Sonoma County commission to take up long-delayed rules for commercial cannabis farms
Sonoma County is reconsidering its rules for cannabis cultivation with the goal of streamlining the approval process for growers and aligning the industry more closely with traditional agriculture.
A central element of the county’s plan is to shift oversight for cannabis farming outside city limits from the planning and building department, known as Permit Sonoma, to the Agricultural Commissioner’s Office — a move that would give cannabis farms a clearer path to approval and eliminate the public appeals that are currently a part of that process.
Supervisors approved the change in oversight about 15 months ago to address the county’s struggle to legalize commercial cannabis cultivation, but the disputed revisions have still not been finalized.
Planning commissioners will consider the revisions at a Thursday afternoon meeting in what is likely to be a lengthy discussion.

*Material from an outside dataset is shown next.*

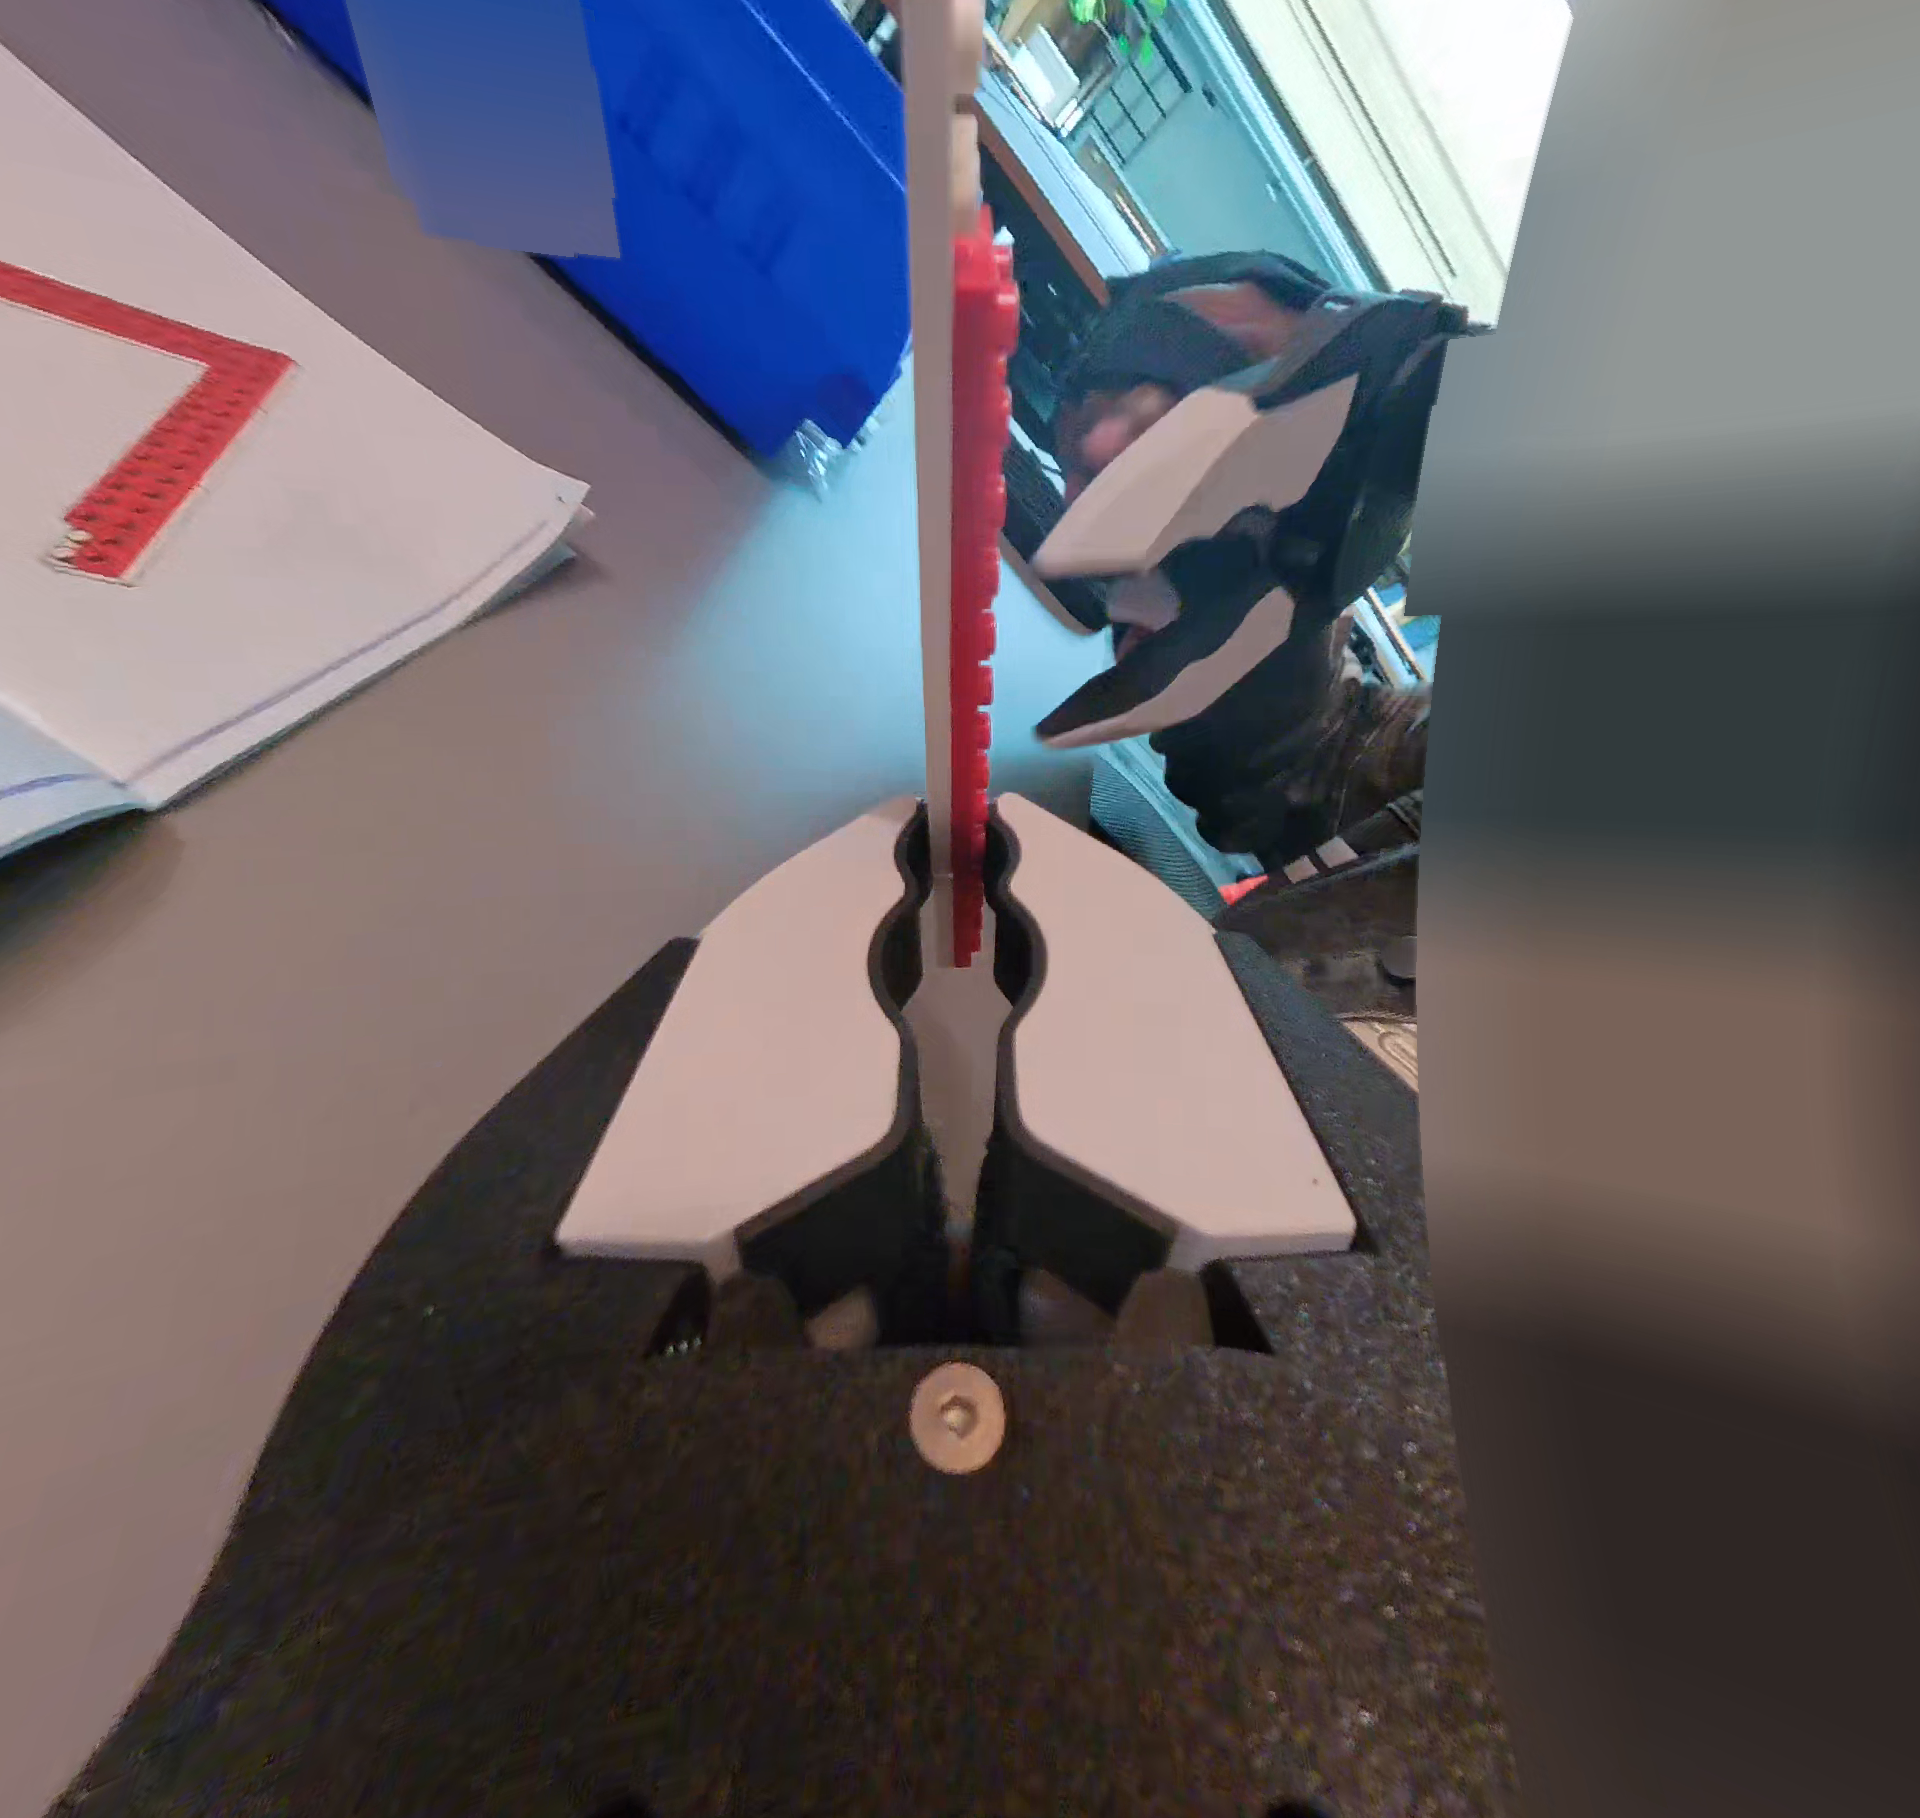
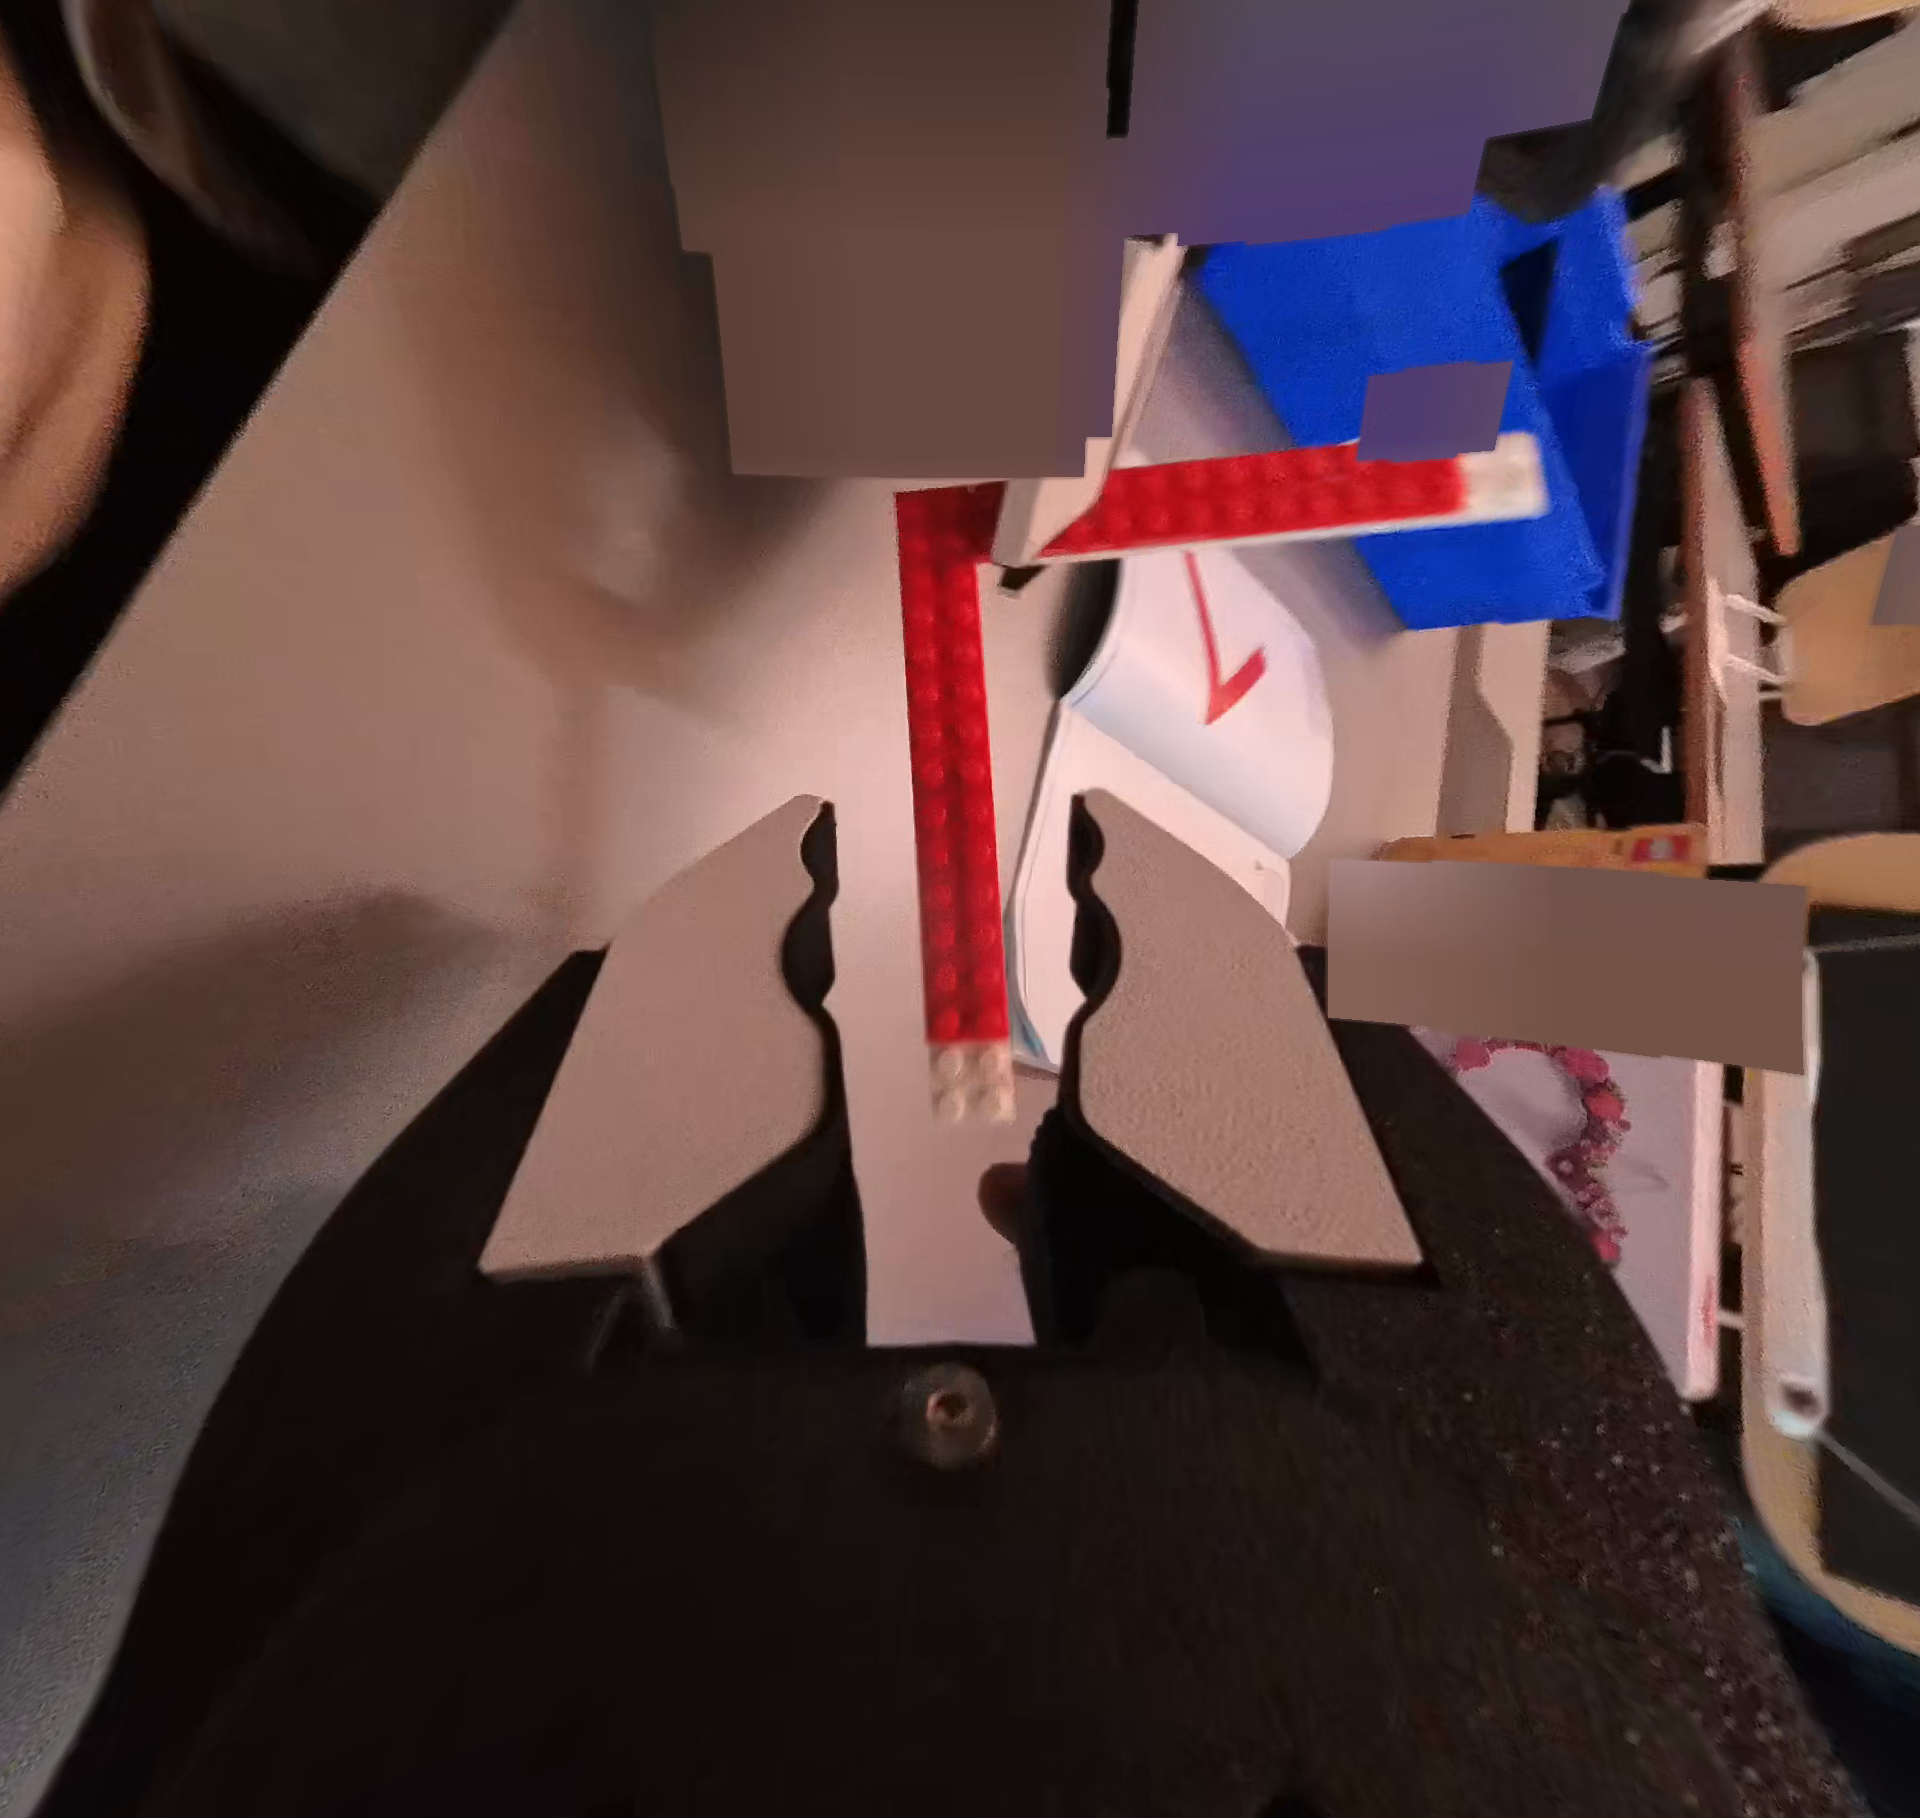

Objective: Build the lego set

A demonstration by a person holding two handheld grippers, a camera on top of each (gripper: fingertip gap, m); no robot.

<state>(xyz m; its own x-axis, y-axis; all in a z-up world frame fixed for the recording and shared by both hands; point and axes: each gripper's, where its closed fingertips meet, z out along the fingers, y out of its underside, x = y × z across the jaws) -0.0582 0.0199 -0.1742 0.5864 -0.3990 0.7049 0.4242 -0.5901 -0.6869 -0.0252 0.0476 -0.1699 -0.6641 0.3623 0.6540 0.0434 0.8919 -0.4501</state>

Key elements of the proposed rules have drawn sharp criticism from both local cannabis industry leaders and neighborhood groups opposed to commercial cannabis in their areas.
Vocal groups of residents are worried they will lose the opportunity to weigh in on new commercial pot farms in their rural neighborhoods, as happens currently when permit applications go through the building department.
Local cannabis industry leaders have celebrated that pending change, but they are concerned that the regulations remain too complicated and costly compared to other annual row crops.
Supervisor David Rabbitt said he is still uncertain the county has struck the right balance. He wants to see some overly onerous requirements removed. But he also believes the county hasn’t yet found the right way to ensure pot farms are in the right locations with the proper safeguards in place.
“Are you moving (a cannabis farm) into an established rural community and interrupting the fabric of life? Or are you putting this in an area where you’re not going to have negative interaction with a neighbor?” Rabbitt said.
More than 360 cultivators applied to start new cannabis farms or legalize existing ones after the county first began taking applications in July 2017. Many of those applicants dropped out or failed to advance to approval. The county did not have updated numbers Wednesday on the number of licensed cannabis farms or pending applications.
The county caps cannabis farms at 1 acre and allows them only on properties that are 10 acres or larger in unincorporated areas zoned for agricultural uses.
Another substantial change would be to lift that 1-acre cap to include a provision allowing for more plants on larger properties as long as the cultivation area doesn’t exceed 10% of the parcel size.
The Sonoma County Farm Bureau has emerged as a key ally for the cannabis industry, coming out with a strong position that rules envisioned to govern marijuana cultivation unfairly target one agricultural sector and could ultimately make it hard for all farmers to operate in the county.
Tawny Tesconi, executive director of the bureau, said the group’s top concern is that “regulator creep” of complicated rules for cannabis farms, targeting odor for example, could eventually add costly new requirements for traditional agriculture.
“We do have a concern this could make it more and more difficult for our farmers to raise crops and food and make it more likely it will become too costly to farm in Sonoma County,” Tesconi said.
The farm bureau issued a detailed seven-page letter to the Planning Commission outlining its concerns about how the rules might adversely affect farming in general. In one instance, the bureau singled out the county’s restrictions aimed at limiting the odor of marijuana, arguing that “odor from cannabis is seasonal and like other crops should be tolerated in the interest of having working lands and open space.”
“It is a travesty that the county staff took so long to release the draft of the cannabis ordinance,” the bureau wrote in the March 15 letter. “It puts small cannabis cultivation businesses in a position to begrudgingly accept whatever poorly written, overreaching, and vague regulations have been developed for fear of losing the 2021 growing season which starts in a few months.”
Some residents strongly oppose those changes, arguing the draft ordinance takes away a critical avenue for neighbors to weigh in.
Bennett Valley resident Kristen Decker said she and other neighbors were able to use the public notice requirements that go with a land use permit to alert the county to what they viewed as major issues in their community with cannabis cultivation.
The new proposals for cannabis rules would take that avenue away.
“The changes the county is proposing in this ordinance would have made it impossible for us to have any legal means to work with the county to help shut down a bad player,” said Decker.
But shifting oversight to county agriculture officials is a crucial and urgent step, said Erich Pearson, chief executive officer of SPARC dispensaries and farms.
Pearson, who is a member of the Cannabis Business Association of Sonoma County, said he and others hope the county will move forward with the broad framework of the revisions by shifting responsibility of the cannabis program to the agriculture division and hold some changes for further analysis.
“This was supposed to be ready for last spring’s planting, and here we are up against spring again,” said Pearson.
The pandemic has added urgency to his belief the county should do what it can to help businesses launch and stay afloat.
“Sonoma County needs to have a business-friendly environment,” Pearson said. “Sonoma County is known for direct-to-consumer sales, hospitality. It’s a destination. This is a perfect crop to do that with.”